How long will a visit take?

You should plan 10 minutes for a visit to the basilica itself (plus queuing to get in), maybe 20 minutes if you know you’ll want to linger. The museum takes another 30 minutes to explore, and if you also look at the Palm d’Oro and Treasury then the whole visit will take about an hour in total. Read more.

General Information

Opening Hours:

The Basilica San Marco is open on weekdays and Saturdays from 9.30 am to 5 pm, with the final admission at 4.45 pm. On Sundays and holidays, the basilica opens at 2 pm and closes at 4.30 pm (in winter and spring) or 5 pm (in summer and autumn), with final admission 15 minutes before closing time.

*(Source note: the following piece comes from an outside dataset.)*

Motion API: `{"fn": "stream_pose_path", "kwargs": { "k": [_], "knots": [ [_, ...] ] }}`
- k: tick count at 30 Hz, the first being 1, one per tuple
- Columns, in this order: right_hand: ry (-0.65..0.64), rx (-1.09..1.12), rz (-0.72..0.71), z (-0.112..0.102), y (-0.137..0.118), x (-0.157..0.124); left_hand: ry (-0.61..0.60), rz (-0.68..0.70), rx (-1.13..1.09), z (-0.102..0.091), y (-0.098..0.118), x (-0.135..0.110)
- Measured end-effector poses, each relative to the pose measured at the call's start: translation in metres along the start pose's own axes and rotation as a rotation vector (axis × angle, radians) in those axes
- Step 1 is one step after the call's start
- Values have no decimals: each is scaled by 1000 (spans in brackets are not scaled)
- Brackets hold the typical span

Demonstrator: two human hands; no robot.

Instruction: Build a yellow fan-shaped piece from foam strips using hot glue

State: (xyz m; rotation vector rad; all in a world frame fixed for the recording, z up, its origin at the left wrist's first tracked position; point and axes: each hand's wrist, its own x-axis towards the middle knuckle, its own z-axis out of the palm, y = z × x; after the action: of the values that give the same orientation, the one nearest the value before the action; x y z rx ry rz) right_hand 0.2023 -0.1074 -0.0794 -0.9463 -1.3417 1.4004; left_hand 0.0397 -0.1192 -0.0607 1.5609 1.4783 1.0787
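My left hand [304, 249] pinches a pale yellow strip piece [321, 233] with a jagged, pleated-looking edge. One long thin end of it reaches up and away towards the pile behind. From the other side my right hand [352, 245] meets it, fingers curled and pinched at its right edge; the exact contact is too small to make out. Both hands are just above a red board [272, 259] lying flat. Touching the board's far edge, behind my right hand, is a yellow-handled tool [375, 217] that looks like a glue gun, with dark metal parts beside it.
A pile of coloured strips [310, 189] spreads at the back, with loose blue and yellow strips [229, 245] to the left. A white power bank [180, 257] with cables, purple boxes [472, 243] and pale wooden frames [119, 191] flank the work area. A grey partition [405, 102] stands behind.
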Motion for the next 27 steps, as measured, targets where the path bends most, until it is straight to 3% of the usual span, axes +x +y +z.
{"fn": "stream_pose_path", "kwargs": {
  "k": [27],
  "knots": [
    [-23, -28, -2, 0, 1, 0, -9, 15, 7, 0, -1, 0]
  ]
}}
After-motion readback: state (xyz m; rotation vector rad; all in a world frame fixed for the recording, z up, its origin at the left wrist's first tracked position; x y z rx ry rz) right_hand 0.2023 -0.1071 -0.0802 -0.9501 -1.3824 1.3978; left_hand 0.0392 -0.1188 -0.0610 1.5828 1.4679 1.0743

From the end of October to the middle of April, St Mark’s Museum is open from 9.45 am to 4.45 pm. For the rest of the year, the museum is open from 9.35 am to 5 pm.

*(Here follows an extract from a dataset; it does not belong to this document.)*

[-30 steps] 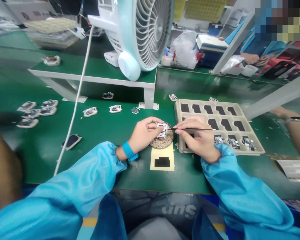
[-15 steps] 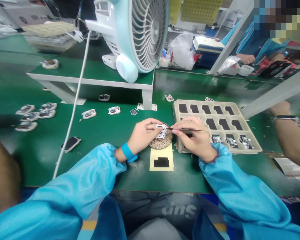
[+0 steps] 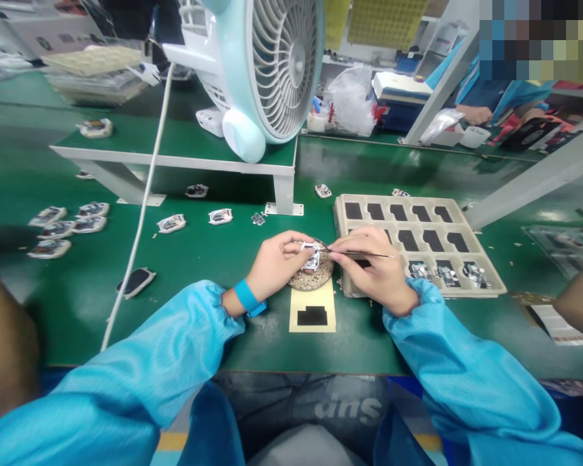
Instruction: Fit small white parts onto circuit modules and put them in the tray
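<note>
My left hand [image 3: 282,262] is closed on a small white device housing [image 3: 312,256] with electronic parts inside, holding it over a round speckled pad [image 3: 315,279]. In my right hand [image 3: 372,265] is a pair of thin dark tweezers [image 3: 364,254], pinched between thumb and fingers. The tweezers' tip reaches the housing's upper right side; the exact contact is too small to make out. Just below the pad lies a yellow sheet [image 3: 294,320] bearing a black cut-out shape [image 3: 312,316]. My right hand partly covers the left side of a beige compartment tray [image 3: 486,259].
A pale blue fan [image 3: 238,84] stands on a raised shelf [image 3: 199,158], with a white cable [image 3: 146,200] running down at left. Several housings [image 3: 88,223] lie at left. Dark pieces and small boards [image 3: 447,273] fill tray compartments. Other people's arms [image 3: 580,291] are at both sides.
My hands stay at the housing, the tweezers shifting only slightly. The view has moved a little. At right, another person's hand and watch have gone from the table, leaving a forearm in view.
</note>
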Motion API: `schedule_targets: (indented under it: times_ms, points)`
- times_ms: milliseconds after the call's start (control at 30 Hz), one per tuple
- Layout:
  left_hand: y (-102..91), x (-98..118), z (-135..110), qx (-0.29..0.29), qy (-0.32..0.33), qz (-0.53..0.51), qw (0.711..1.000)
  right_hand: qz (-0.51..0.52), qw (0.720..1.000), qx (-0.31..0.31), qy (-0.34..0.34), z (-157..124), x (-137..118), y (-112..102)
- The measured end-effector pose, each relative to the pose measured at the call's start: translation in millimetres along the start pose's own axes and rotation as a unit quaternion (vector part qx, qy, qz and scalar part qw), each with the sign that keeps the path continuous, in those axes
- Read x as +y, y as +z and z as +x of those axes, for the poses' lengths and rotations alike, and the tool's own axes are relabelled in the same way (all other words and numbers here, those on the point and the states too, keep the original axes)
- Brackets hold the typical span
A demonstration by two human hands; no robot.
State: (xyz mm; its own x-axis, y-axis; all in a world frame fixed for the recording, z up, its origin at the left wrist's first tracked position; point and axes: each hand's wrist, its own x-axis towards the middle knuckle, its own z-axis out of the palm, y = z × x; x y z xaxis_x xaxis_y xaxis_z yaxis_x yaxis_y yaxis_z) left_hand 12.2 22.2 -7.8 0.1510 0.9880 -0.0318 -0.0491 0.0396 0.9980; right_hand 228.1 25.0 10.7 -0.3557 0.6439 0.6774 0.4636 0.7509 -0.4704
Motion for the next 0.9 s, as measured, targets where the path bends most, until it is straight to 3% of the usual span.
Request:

The Pala d’Oro and the Treasury are open at the same time as St Mark’s Museum except on Sundays and holidays, when they open from 2 pm to 4.30 pm or 5 pm depending on the opening hours of the basilica.

From October until March the Bell Tower is open from 9.30 am daily. During early April it is open from 9 am and from the end of April until the end of September it opens from 8.30 am daily. During winter the Bell Tower is generally open until 4.45 pm and during summer it is open until 9 pm. Last admission is 15 minutes before the tower closes for the day. The Bell Tower may close for maintenance throughout the year and it also closes when there are adverse weather conditions.

COVID-19 measures:

⚠️Currently, the following measures are taken against the coronavirus:
  • Upon entry, proof of a negative test result, proof of recovery, or a vaccination certificate as defined by the Green Passport must be presented.


Entrance to the basilica is free but certain areas of it require a ticket. St Mark’s Museum tickets cost €5, €4 for groups, and €2.50 for children aged 6 to 18. The Pala d’oro costs €2, €1.50 for groups, and €1 for children aged 6 to 18. The Treasury costs €3, €2 for groups, and €1.50 for children aged 6 to 18. Access to the bell tower costs €8, €6 for groups, and €4 for children aged 6 to 18. The group rate only applies to groups of more than 25 adults (aged 19 and over).


Saint Mark's Basilica
Piazza San Marco, 328
30100 Vencice

How to get there:

Piazza San Marco can be reached via vaporetti lines 1, 51, and 2 from either the Piazzale Roma or Santa Lucia station. You can walk from either of those locations in about 40 minutes, and the basilica is easy to reach from many other attractions and sites in Venice.

Rules for entrance:

- As in many churches in Italy, clothes should cover the shoulders and knees or entrance may be refused. Bring a scarf or sweater if in doubt.
- Visitors are not permitted to take photographs or film inside the basilica.
- Luggage is not allowed inside, it can be left at Ateneo San Basso, across the Piazzetta dei Leoncini from the basilica, free of charge before entering.
- Visitors are asked not to speak loudly, and guides are required to use headsets and earphones to give tours.


Visitors using wheelchairs can enter the basilica and gain entrance to the Treasury via the Porta dei Fiori, which has a ramp. They can also access the museum on the upper floor of the basilica by using either an elevator or a stair lift, both of which require assistance from a member of staff.